Go to the line below containing "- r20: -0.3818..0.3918" and print exactly from there through the line containing "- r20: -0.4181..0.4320", both included. Print nothing else.

▶ _Records excerpted from a collection_
● ● ●

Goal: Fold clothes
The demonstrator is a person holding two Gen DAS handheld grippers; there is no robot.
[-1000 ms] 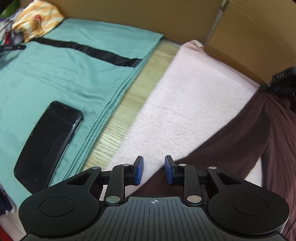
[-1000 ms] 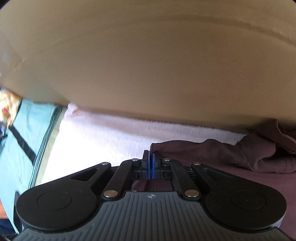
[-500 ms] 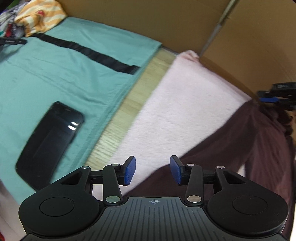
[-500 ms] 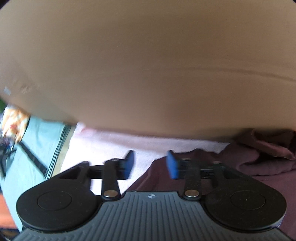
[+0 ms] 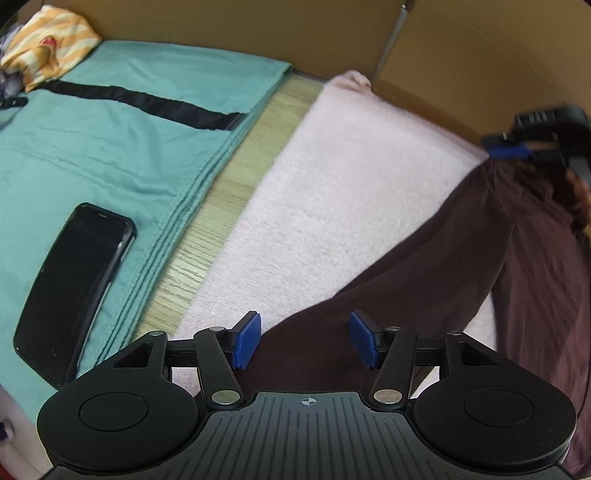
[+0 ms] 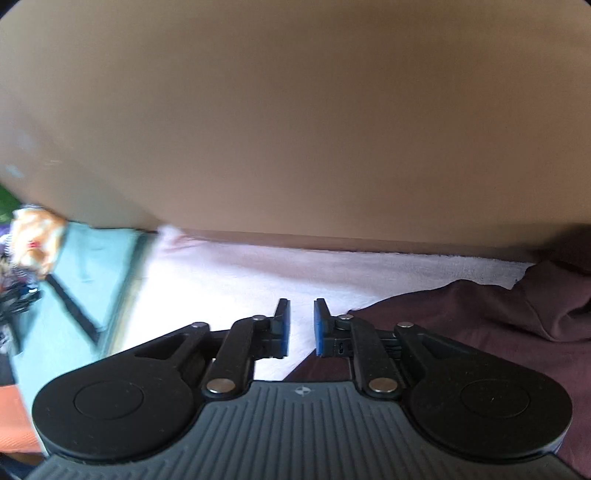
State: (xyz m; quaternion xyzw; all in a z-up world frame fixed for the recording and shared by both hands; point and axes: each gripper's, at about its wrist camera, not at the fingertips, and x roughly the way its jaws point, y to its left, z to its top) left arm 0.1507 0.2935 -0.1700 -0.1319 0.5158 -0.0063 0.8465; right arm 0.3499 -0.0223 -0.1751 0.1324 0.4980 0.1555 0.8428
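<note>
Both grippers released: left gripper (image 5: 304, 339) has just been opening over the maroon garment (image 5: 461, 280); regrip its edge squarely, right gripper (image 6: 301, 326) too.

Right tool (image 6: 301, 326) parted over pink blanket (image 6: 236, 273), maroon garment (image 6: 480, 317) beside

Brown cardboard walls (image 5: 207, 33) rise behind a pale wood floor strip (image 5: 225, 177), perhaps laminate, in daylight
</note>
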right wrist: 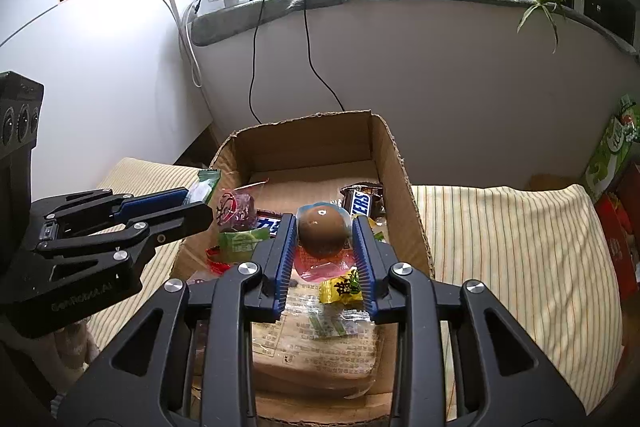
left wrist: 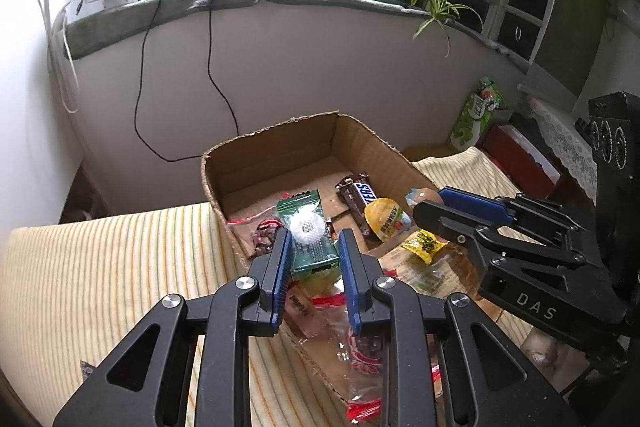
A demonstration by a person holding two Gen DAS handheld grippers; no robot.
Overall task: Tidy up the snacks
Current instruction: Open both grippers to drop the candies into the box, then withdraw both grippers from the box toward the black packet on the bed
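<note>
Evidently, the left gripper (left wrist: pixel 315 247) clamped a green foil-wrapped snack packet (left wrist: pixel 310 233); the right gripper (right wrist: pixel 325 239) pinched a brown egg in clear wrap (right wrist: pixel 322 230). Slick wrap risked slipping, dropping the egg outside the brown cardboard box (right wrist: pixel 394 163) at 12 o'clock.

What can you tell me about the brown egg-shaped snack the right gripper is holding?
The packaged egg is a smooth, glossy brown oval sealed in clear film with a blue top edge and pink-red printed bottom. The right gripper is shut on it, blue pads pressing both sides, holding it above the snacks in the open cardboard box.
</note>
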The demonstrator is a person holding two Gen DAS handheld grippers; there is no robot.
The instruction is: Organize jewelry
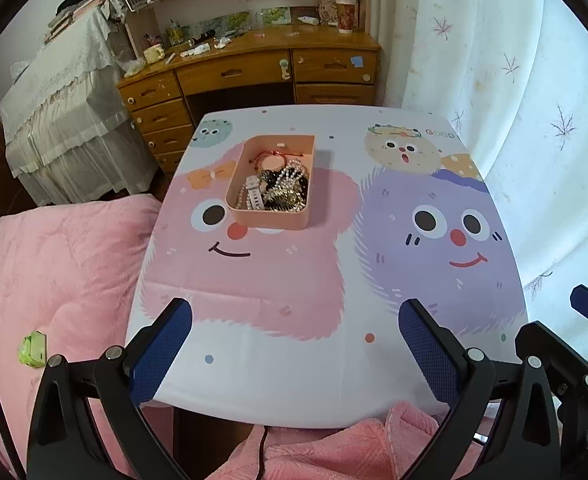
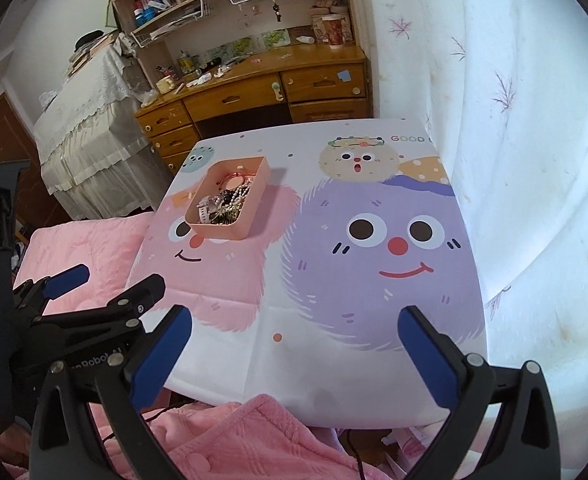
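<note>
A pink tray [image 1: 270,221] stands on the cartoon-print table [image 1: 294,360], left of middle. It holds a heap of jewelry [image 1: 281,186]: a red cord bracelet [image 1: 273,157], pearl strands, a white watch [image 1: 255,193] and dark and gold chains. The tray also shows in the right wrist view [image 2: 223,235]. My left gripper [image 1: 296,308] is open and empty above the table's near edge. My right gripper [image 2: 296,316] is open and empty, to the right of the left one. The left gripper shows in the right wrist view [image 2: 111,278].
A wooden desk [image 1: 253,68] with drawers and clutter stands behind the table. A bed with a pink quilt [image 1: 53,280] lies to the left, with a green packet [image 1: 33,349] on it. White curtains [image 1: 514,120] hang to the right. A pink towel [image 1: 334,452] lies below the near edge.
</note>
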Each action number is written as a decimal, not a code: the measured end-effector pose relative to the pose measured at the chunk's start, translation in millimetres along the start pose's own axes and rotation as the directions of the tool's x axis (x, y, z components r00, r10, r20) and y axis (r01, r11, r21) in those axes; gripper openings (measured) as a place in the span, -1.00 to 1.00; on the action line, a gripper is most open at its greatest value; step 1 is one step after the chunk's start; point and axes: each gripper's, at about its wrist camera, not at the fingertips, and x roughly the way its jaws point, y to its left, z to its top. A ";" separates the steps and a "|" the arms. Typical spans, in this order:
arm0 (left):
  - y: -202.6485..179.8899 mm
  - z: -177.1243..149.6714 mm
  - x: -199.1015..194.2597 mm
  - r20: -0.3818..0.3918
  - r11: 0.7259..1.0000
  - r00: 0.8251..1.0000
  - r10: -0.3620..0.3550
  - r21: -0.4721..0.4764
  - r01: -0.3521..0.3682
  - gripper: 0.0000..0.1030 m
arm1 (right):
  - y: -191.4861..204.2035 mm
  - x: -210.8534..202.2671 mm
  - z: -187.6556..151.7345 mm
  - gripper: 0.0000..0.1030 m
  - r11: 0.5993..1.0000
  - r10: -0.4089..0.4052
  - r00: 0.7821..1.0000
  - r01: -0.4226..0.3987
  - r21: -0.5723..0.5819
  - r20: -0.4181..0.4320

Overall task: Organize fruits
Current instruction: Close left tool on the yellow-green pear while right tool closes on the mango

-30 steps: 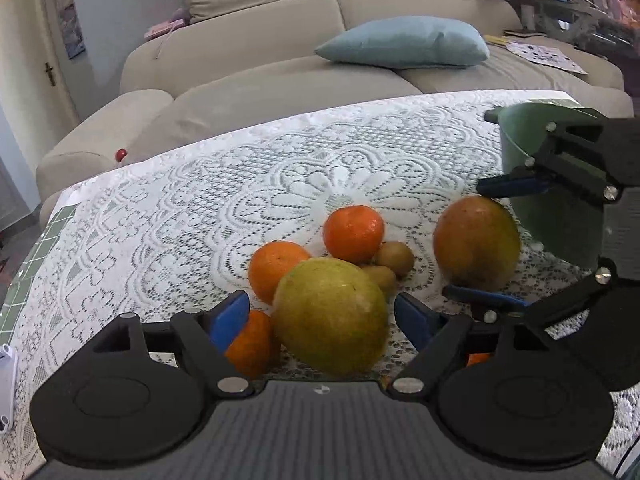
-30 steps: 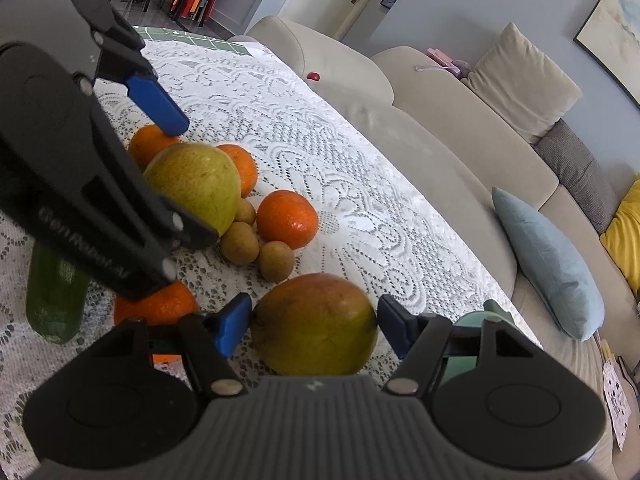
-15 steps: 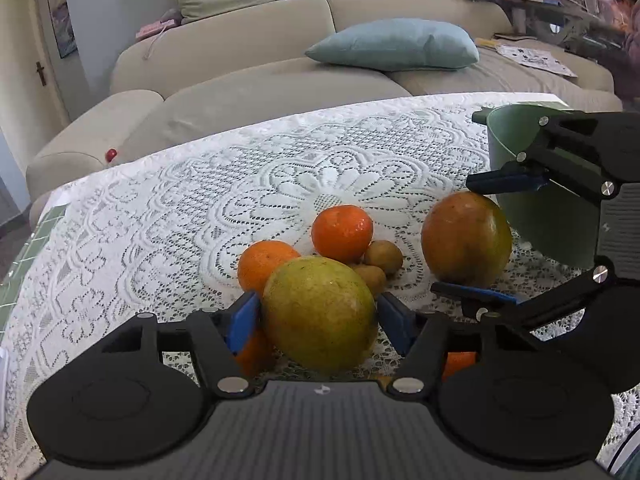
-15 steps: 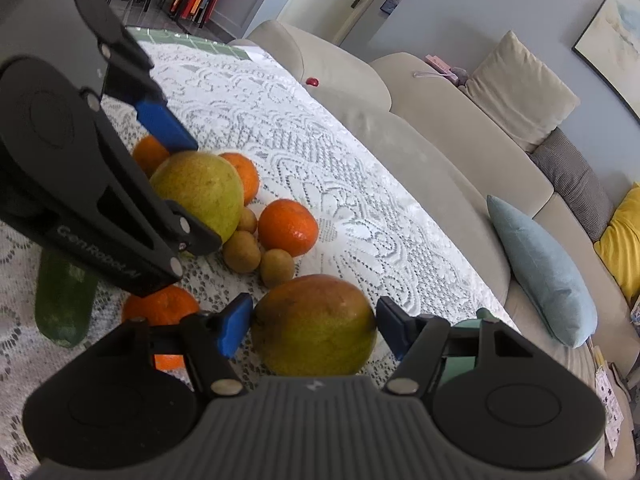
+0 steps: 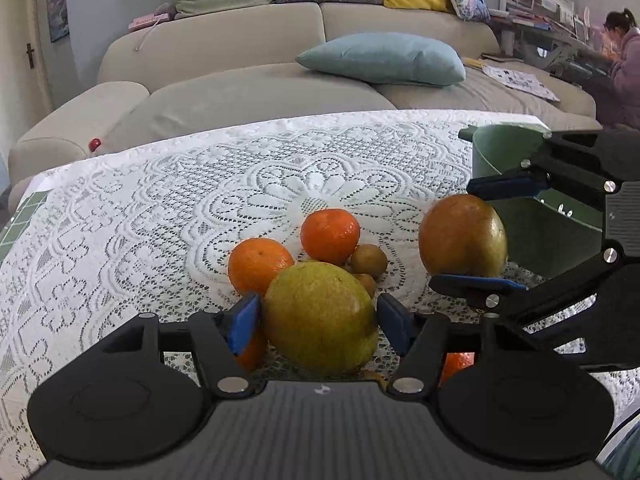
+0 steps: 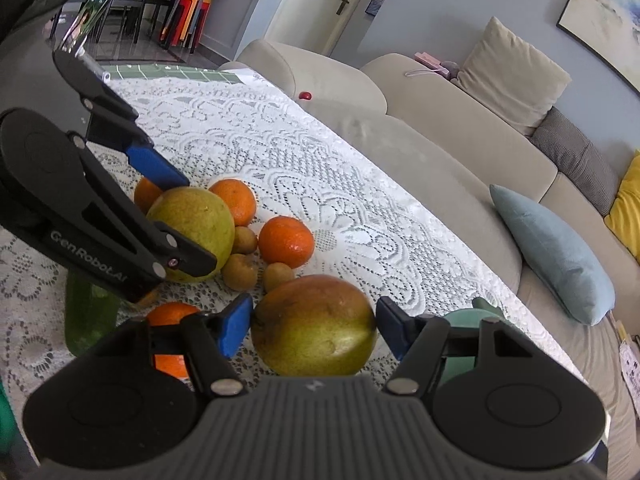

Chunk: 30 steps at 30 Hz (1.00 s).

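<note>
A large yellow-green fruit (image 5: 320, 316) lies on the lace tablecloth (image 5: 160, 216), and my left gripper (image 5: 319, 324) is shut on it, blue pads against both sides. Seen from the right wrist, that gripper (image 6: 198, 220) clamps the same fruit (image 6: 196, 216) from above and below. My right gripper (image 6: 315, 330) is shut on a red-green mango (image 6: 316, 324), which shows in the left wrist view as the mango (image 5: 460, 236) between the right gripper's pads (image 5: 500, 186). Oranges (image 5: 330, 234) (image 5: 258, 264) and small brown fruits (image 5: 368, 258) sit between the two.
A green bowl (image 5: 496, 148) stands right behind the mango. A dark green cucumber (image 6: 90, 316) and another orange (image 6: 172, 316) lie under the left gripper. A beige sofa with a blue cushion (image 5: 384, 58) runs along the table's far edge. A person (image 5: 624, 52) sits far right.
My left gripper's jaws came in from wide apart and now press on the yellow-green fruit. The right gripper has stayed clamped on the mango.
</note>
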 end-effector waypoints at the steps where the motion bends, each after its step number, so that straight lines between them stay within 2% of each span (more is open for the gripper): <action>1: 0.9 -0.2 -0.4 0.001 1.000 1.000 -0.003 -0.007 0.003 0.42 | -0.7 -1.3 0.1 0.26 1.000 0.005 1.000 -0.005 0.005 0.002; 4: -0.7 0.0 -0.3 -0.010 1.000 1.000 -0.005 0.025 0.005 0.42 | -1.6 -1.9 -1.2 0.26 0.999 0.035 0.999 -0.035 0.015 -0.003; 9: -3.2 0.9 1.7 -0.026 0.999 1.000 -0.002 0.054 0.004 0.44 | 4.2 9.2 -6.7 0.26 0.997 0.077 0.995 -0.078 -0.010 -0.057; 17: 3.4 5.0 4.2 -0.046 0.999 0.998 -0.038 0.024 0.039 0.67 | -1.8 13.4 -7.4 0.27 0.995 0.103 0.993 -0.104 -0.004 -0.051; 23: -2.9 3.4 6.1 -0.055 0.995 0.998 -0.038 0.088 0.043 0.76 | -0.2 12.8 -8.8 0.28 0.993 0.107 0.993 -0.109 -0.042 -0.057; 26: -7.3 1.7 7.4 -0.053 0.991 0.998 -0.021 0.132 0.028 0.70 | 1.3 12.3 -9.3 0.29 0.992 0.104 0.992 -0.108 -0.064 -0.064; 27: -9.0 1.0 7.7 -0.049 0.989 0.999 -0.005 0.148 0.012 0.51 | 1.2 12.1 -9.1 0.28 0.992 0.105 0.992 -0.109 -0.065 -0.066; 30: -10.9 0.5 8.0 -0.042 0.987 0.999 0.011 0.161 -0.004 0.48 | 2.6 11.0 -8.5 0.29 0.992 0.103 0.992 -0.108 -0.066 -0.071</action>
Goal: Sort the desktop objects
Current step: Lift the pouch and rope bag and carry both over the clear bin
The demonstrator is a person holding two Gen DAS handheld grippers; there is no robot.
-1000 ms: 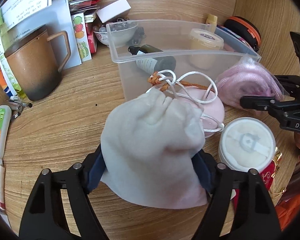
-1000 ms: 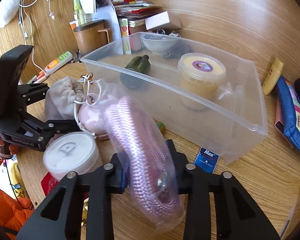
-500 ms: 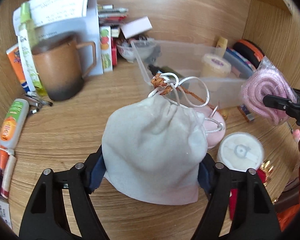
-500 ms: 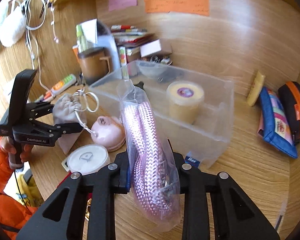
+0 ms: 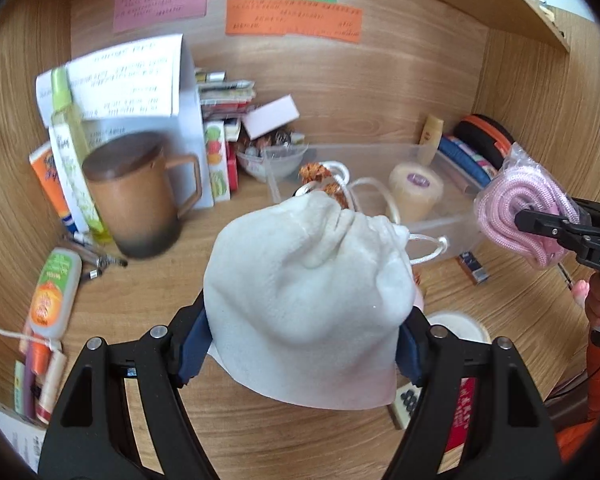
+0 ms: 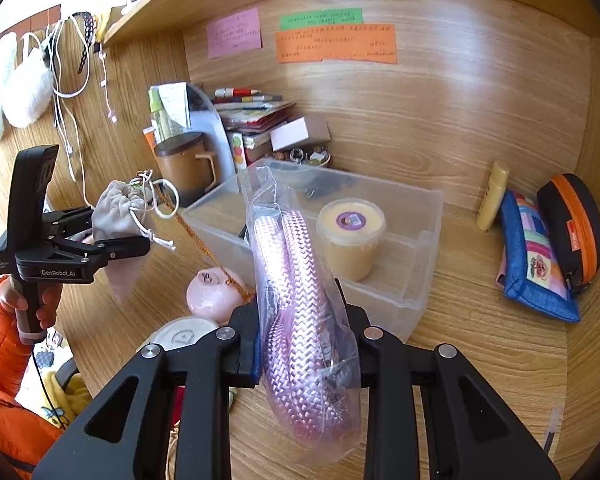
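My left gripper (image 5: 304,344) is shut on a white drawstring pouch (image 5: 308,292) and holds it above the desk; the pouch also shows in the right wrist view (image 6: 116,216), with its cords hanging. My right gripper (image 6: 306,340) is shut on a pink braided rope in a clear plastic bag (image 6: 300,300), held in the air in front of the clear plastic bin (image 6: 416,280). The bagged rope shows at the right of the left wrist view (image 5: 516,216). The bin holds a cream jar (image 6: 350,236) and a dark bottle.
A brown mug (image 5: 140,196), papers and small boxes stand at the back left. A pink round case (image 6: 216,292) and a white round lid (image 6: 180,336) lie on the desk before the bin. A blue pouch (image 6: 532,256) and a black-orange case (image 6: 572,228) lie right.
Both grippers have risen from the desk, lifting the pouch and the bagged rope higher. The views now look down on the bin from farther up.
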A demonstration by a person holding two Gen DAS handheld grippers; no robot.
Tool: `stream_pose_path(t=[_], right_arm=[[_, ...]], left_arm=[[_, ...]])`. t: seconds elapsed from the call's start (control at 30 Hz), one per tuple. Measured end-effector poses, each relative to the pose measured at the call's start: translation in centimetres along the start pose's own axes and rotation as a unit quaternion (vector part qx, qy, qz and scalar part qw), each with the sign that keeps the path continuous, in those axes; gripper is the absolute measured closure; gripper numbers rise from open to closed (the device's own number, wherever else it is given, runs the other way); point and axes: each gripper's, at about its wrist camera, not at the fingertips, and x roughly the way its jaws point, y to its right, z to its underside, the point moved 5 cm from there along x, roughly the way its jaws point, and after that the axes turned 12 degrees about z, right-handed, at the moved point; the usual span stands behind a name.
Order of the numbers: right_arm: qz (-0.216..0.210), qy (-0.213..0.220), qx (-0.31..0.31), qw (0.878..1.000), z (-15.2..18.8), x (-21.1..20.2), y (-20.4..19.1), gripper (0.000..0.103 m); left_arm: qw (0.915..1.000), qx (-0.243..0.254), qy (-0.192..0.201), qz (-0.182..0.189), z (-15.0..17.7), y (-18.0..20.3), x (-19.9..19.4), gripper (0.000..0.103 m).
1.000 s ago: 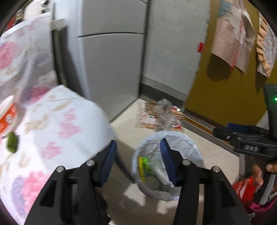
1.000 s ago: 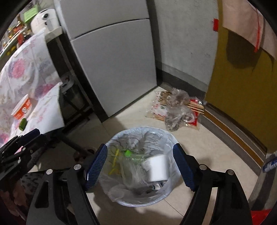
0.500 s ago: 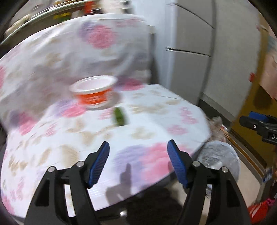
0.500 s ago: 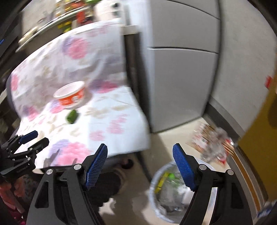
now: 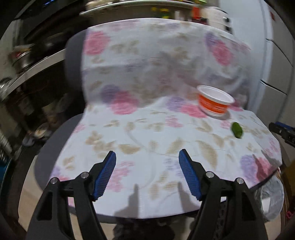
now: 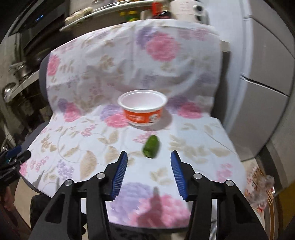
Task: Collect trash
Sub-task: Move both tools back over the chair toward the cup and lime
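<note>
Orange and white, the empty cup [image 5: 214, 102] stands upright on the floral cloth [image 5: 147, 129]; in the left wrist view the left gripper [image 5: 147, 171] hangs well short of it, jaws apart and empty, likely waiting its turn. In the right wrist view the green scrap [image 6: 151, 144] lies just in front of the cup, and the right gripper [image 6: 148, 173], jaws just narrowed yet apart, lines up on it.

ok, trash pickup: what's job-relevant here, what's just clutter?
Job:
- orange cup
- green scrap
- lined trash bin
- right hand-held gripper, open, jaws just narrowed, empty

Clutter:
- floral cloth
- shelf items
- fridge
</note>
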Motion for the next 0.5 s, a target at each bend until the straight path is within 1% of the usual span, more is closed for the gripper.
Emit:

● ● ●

▶ _Task solution_
  - r20: -0.3818..0.3918
  - r11: 0.7259..1.0000
  - r00: 0.8251..1.0000
  - r10: -0.3620..0.3550
  - r21: -0.4721..0.4764
  - r01: -0.3521..0.3682
  - gripper: 0.0000..0.1030 m
arm1 (right):
  - y: -191.4861..204.2035 mm
  - x: -210.8534..202.2671 mm
  - z: -187.6556..151.7345 mm
  - gripper: 0.0000..0.1030 m
  - r11: 0.5993..1.0000
  - r10: -0.4089..0.4052
  - r00: 0.7821..1.0000
  - r01: -0.4226..0.3987
  - r21: -0.5723..0.5819
  - r20: -0.4181..0.4320

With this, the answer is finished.